If drain stoppers in the bathrooms are not cleaned on regular intervals then it can lead to a serious buildup of hair which can further clog the drain which can be a difficult task to clean once it gets stuck.

  • Don’t flush products made of paper except for Toilet Paper

Toilets should not be used as trash. It is an obvious habit to flush toilet paper which is completely fine but flushing sanitary napkins or other trash can get stuck in drain leading to a bad clogging. Of all the options available for cleaning, dealing with a clogged toilet can be the most unpleasant experience.

  • Contact Professional sanitation services

Doing all DIYs for cleaning your drain can be time wasting and also lead to hazardous problems resulting in unhappy experiences. DIYs are always temporary solutions. So it is wise to call professional sanitation services for drain cleaning and maintenance and septic services like tank cleaning, tank maintenance and emergency consultation. You should also keep in mind to hire those professional sanitation services only who have the license of cleaning and also they should have experts for service along with professional tools. These service providers should also be available proactively for regular analysis of the drainage system.

  • Choose outdoor events with portable sanitation services

Outdoor toilets if not clean can lead to health problems and bad experience. So, it is better to choose outdoor events which have restroom units, restroom trailers, handicap restrooms and portable sink.

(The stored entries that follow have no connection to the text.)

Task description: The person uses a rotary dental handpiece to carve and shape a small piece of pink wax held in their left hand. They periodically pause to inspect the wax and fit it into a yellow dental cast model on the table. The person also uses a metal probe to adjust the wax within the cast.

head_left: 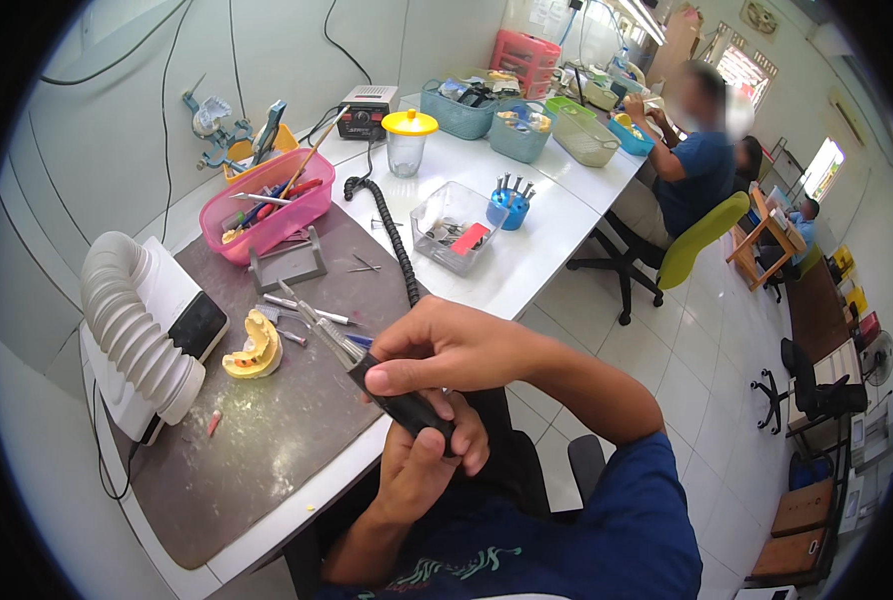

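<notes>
Above the bench's near edge, both my hands are closed around a dark rotary handpiece with a silver front end that slants up to the left. My right hand grips its upper part, thumb along the side. Below, my left hand holds the rear end with bent fingers. A black coiled cord runs from the control box and passes out of sight behind my right hand. Left of the handpiece, a yellow dental model sits on the brown mat. Several slim tools, including a white-handled one, lie beyond it.
A white unit with a ribbed hose stands left. Behind the mat are a pink tool basket, grey stand, yellow-lidded jar, clear box and blue bur holder. A co-worker sits farther along the bench.
</notes>
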The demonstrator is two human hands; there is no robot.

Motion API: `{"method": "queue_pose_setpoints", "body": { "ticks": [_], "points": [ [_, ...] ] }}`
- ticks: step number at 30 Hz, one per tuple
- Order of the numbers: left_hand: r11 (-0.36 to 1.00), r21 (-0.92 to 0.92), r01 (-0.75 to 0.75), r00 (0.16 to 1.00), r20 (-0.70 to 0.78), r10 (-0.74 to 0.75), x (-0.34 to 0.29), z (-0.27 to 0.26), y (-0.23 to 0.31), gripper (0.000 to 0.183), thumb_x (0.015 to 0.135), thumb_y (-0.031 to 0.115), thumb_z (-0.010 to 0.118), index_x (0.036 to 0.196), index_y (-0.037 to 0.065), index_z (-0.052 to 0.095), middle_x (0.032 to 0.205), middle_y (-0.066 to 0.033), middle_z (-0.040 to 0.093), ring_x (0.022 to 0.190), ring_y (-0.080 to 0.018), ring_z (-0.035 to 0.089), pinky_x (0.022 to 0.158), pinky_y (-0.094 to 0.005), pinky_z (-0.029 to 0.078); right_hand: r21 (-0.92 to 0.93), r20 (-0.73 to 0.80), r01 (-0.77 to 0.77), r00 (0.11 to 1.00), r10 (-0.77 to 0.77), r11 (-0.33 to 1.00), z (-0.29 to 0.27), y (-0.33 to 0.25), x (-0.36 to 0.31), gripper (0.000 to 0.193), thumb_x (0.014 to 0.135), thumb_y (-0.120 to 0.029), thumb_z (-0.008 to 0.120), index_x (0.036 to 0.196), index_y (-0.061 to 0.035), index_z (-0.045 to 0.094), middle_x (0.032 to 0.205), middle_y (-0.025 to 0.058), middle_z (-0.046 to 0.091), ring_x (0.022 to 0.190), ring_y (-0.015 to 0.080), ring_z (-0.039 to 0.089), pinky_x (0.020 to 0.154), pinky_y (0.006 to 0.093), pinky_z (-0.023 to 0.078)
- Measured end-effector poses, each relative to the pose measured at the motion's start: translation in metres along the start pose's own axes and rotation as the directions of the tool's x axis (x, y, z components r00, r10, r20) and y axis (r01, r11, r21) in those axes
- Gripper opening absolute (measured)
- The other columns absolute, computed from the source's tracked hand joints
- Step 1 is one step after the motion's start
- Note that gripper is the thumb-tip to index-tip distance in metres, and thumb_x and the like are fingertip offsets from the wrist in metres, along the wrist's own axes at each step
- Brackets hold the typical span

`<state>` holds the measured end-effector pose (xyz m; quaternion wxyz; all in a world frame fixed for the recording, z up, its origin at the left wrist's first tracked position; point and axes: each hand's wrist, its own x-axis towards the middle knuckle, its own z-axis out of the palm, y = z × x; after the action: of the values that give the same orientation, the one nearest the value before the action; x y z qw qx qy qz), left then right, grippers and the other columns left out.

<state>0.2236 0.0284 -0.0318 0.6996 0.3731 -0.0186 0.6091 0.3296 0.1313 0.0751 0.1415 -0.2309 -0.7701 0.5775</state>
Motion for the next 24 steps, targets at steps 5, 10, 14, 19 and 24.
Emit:
{"method": "queue_pose_setpoints", "body": {
  "ticks": [5,10,14,19,24],
  "points": [
    [0.779,0.609,0.147,0.986,-0.149,-0.069,-0.005,0.003,0.027,0.028,0.098,0.014,0.058,0.120,0.001,0.048,0.109,-0.0093,0.053,0.104,-0.0169,0.051,0.094,-0.0321,0.041,-0.243,-0.472,0.153,0.844,-0.255,0.958,0.027,-0.007,-0.038,0.036,0.096,-0.033,0.063,0.085,0.0005,0.069,0.056,0.0005,0.057,0.047,0.0052,0.052,0.044,0.0217,0.039],
    [0.322,0.930,-0.177,0.980,0.134,0.149,0.016,-0.005,0.029,0.036,0.086,0.006,0.066,0.122,0.005,0.058,0.119,-0.0120,0.056,0.115,-0.0279,0.056,0.096,-0.0371,0.046,-0.199,-0.429,0.123,0.881,-0.200,0.972,0.046,0.012,-0.103,0.084,0.089,-0.078,0.038,0.071,-0.0019,0.071,0.047,0.0008,0.049,0.041,0.0066,0.045,0.040,0.0241,0.028],
    [-0.160,0.924,-0.347,0.909,0.374,0.184,0.012,-0.002,0.046,0.041,0.080,0.005,0.063,0.121,0.007,0.062,0.120,-0.0115,0.057,0.122,-0.0306,0.054,0.102,-0.0408,0.048,0.315,0.064,-0.111,0.993,0.096,0.943,0.059,0.035,-0.105,0.092,0.075,-0.087,0.048,0.087,0.0009,0.072,0.057,-0.0028,0.052,0.049,0.0062,0.047,0.044,0.0218,0.026],
    [-0.350,0.819,-0.454,0.868,0.496,0.035,0.002,0.004,0.060,0.049,0.079,0.016,0.059,0.127,0.007,0.059,0.133,-0.0119,0.053,0.129,-0.0299,0.049,0.109,-0.0442,0.044,0.625,0.222,-0.116,0.974,-0.033,0.772,0.095,0.056,-0.071,0.045,0.084,-0.042,0.074,0.091,0.0024,0.070,0.074,0.0064,0.065,0.058,0.0109,0.057,0.050,0.0242,0.041],
    [-0.545,0.814,-0.203,0.955,0.289,0.075,-0.023,0.020,0.097,0.056,0.079,0.013,0.068,0.133,0.006,0.055,0.136,-0.0116,0.054,0.124,-0.0303,0.053,0.105,-0.0427,0.045,0.603,0.544,-0.254,0.824,-0.157,0.757,0.093,0.060,-0.032,0.021,0.083,-0.013,0.074,0.097,0.0024,0.071,0.085,0.0109,0.071,0.070,0.0145,0.064,0.064,0.0277,0.050]
  ]
}}
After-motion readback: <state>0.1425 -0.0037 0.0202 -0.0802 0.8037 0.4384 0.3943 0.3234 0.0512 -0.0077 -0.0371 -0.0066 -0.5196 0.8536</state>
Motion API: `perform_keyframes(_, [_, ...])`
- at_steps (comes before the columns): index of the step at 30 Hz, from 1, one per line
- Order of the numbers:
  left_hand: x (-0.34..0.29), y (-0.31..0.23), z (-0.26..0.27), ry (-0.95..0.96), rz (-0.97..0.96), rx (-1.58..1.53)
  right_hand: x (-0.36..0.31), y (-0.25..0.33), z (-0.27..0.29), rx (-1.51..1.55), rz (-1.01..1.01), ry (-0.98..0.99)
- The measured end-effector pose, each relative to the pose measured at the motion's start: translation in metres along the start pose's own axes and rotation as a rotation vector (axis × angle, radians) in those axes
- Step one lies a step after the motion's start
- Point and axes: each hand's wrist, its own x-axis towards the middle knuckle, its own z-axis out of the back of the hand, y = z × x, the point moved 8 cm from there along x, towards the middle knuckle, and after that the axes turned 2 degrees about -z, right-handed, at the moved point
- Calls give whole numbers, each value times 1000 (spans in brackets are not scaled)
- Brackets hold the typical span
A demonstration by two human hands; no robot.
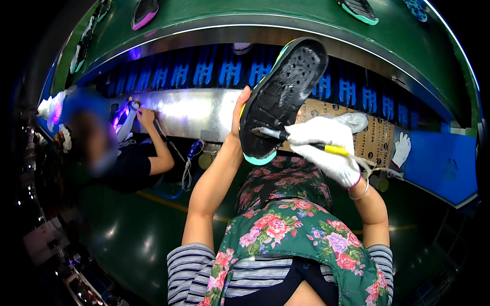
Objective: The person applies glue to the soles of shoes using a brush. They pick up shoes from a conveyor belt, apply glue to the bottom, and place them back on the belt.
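Observation:
My left hand (pixel 238 120), bare, grips a black shoe sole (pixel 286 84) by its left edge and holds it up at a slant above the bench. The sole has a holed forefoot, whitish wet-looking smears and a turquoise rim at its lower end. In a white knit glove, my right hand (pixel 324 143) is closed around a brush (pixel 273 133) with a dark handle and a yellow sleeve. Its tip touches the lower, heel part of the sole. A thin pale hose or cord trails from the brush's back end to the right. The left fingers behind the sole are mostly hidden.
A green conveyor belt (pixel 265 14) carrying several soles curves across the back, above blue racks (pixel 229 73). A printed cardboard sheet (pixel 375 140), a pale sole-shaped thing (pixel 353 121) and a white glove (pixel 401 149) lie right. At left, a co-worker's hand (pixel 146 117) works over the metal bench (pixel 204 109).

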Motion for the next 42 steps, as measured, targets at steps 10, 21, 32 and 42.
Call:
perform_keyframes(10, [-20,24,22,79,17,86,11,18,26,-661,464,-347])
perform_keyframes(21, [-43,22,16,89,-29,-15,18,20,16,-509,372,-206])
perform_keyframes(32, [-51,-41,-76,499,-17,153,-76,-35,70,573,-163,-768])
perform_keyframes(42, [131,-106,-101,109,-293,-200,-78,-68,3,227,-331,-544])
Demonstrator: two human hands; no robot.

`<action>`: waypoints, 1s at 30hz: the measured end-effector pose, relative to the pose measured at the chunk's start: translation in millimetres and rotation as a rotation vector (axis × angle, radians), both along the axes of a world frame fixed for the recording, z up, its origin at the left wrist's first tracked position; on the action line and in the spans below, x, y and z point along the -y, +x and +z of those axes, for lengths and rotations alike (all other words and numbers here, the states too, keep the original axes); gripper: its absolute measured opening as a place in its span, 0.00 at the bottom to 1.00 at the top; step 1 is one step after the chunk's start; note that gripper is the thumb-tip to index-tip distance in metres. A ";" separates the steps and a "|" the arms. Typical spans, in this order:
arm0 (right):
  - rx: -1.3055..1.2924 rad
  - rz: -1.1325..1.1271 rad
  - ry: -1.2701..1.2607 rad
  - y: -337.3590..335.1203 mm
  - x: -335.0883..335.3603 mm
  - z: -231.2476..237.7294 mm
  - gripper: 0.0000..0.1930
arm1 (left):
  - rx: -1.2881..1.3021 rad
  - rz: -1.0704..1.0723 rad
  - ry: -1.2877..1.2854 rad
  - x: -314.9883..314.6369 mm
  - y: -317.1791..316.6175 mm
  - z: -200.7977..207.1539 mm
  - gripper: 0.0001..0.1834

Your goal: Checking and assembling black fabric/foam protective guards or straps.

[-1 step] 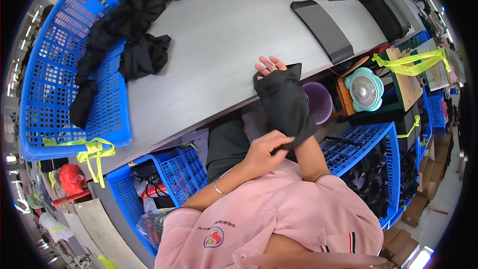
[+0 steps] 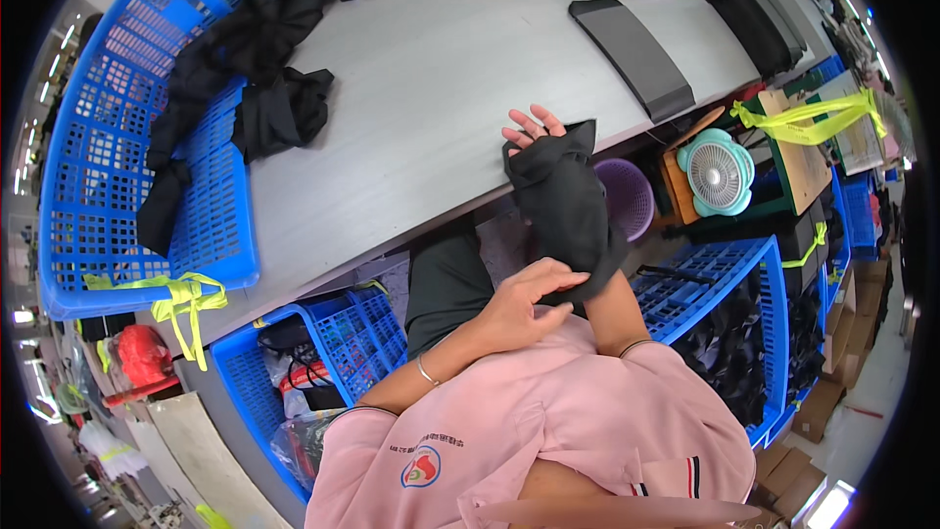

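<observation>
A black cloth tube (image 2: 563,201) is pulled over my right forearm like a sleeve. My right hand (image 2: 534,129) pokes out of its far end, over the table's front edge, fingers spread; the cloth hides its palm and wrist. Near the elbow, my left hand (image 2: 529,299) touches the tube's near edge. Its fingers are stretched along the cloth, the thumb apart from them. On the left, more black cloth pieces (image 2: 284,113) lie heaped over the table edge and into a blue basket (image 2: 73,176).
A grey table (image 2: 421,78) spans the front, with a dark grey flat panel (image 2: 634,59) at its right. Beyond its front edge stand a purple basket (image 2: 627,198) and a turquoise fan (image 2: 718,174). Blue crates flank me, the right one (image 2: 774,333) holding black pieces, the left one (image 2: 235,382) bagged items.
My left hand's fingers have straightened from a curled pinch at the cloth's edge, and the thumb has come apart. My right hand and the black tube have shifted slightly.
</observation>
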State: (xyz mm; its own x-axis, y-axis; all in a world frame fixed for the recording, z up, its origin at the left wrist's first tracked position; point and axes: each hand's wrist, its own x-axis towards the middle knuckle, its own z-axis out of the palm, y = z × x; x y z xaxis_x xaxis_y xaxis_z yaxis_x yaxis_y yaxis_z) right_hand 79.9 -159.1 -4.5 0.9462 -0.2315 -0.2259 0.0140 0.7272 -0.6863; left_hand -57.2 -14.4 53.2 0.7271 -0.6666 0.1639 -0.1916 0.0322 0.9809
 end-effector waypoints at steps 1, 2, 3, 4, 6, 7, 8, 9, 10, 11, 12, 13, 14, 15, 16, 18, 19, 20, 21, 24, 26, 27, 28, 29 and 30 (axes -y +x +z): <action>-0.125 0.033 -0.178 0.3 6.2 2.9 0.21 | 0.001 -0.064 -0.048 -0.8 2.3 11.5 0.23; -0.026 0.078 -0.290 -8.4 5.6 12.4 0.21 | 0.139 0.034 -0.043 -1.1 8.9 16.1 0.24; -0.031 0.073 -0.288 -14.7 6.3 15.5 0.21 | 0.277 0.132 -0.038 1.1 18.8 18.2 0.25; 0.042 0.079 -0.234 -20.4 8.2 19.2 0.21 | 0.348 0.329 -0.002 9.0 29.4 11.6 0.24; 0.115 0.080 -0.176 -30.6 9.1 24.7 0.21 | 0.397 0.568 0.130 24.2 57.4 4.5 0.23; 0.129 0.059 -0.164 -35.2 7.4 28.7 0.22 | 0.427 0.594 0.138 28.5 69.4 -7.3 0.20; 0.144 0.037 -0.151 -39.5 5.8 31.7 0.24 | 0.432 0.614 0.145 31.5 76.9 -14.0 0.17; 0.158 0.016 -0.139 -42.6 4.3 33.1 0.25 | 0.437 0.636 0.152 32.9 81.1 -20.5 0.14; 0.183 0.033 -0.133 -46.3 5.1 36.0 0.26 | 0.436 0.634 0.153 34.2 81.7 -20.5 0.14; 0.182 0.033 -0.131 -51.5 3.4 38.4 0.26 | 0.485 0.611 0.141 34.9 81.8 -20.5 0.10; 0.181 0.011 -0.179 -58.0 1.3 41.5 0.27 | 0.532 0.588 0.129 35.2 81.5 -20.7 0.07; 0.180 -0.018 -0.228 -62.9 1.1 45.6 0.27 | 0.530 0.580 0.128 36.4 80.6 -20.0 0.07; 0.176 -0.025 -0.228 -63.7 3.5 40.1 0.27 | 0.449 0.593 0.080 36.6 79.8 -19.5 0.06; 0.134 -0.033 -0.406 -63.2 6.9 30.0 0.26 | 0.367 0.604 0.034 36.1 79.8 -19.2 0.05; 0.089 -0.040 -0.579 -64.3 8.9 22.6 0.26 | 0.257 0.665 -0.005 30.4 86.4 -12.0 0.04; 0.212 -0.056 -0.924 -75.2 9.5 22.6 0.22 | 0.151 0.632 -0.073 14.1 110.0 -12.8 0.04; 0.339 -0.066 -1.270 -83.3 9.1 24.5 0.19 | 0.140 0.600 -0.046 9.9 114.8 -8.6 0.05; 0.272 0.049 -1.938 -85.5 -2.9 84.1 0.13 | 0.134 0.613 -0.037 4.4 116.4 -5.9 0.05; 0.269 0.045 -1.935 -85.5 -4.0 87.0 0.13 | -0.002 0.408 -0.024 4.6 116.9 0.4 0.08; 0.123 0.303 -0.812 -83.4 1.8 86.7 0.23 | 0.054 0.429 0.013 18.0 110.7 1.2 0.15; 0.086 0.298 -0.907 -82.4 5.5 88.5 0.24 | 0.162 0.754 -0.068 18.3 104.0 -0.8 0.26; 0.058 0.305 -1.002 -81.5 7.3 90.1 0.24 | 0.159 0.741 -0.067 18.0 95.6 -2.7 0.26; 0.029 0.312 -1.100 -80.0 9.1 93.4 0.24 | 0.244 0.735 -0.081 18.3 85.4 -3.7 0.29; 0.001 0.320 -1.198 -76.8 12.0 95.9 0.24 | 0.330 0.731 -0.096 19.8 75.0 -3.0 0.32; -0.027 0.330 -1.295 -73.3 14.8 98.6 0.24 | 0.411 0.607 -0.056 23.2 58.5 -0.5 0.37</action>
State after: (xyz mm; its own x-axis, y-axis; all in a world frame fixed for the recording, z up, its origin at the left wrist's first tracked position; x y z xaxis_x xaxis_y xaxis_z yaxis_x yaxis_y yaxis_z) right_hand 6.7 -173.9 94.1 0.9978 -0.0543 -0.0382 -0.0595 -0.4773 -0.8767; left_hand 1.3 -37.6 52.6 0.8383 -0.1484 0.5246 -0.5433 -0.1484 0.8263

If all the above daily habits are adopted by the whole family, then all problems resulting from clogging can be avoided. Sanitation and health can be maintained properly in the house.

Plumbing Issues Remedies

Rain always seems pleasant for our plants and grass until or unless it turns into flood or high-speed winds. Unpleasant experiences of rain are there if a proper drain system for rainwater is not maintained. To avoid the over-accumulation of rainwater, below mentioned are few plumbing issues to be looked upon and remedies for them:

  • Install sump pumps

Flooding issues are common these days due to excessive rain. Flooding can lead to the culmination of water in the basement area of your home. These pumps are specially constructed in such a way that they pump the water out of your home to the outside area. In today’s time, many people are choosing to set up sump pump at their homes to drain excess rainwater.

  • Sprinklers and hoses checking

You should look if water is shooting, running on the wrong place or dripping on turning on your hoses and sprinklers. You should also check for areas around taps and hoses. The basement should not be ignored. Due to cold weather outside, sometimes pipes outside your home can get damaged. Even the sprinkler heads might be broken leading to leakage.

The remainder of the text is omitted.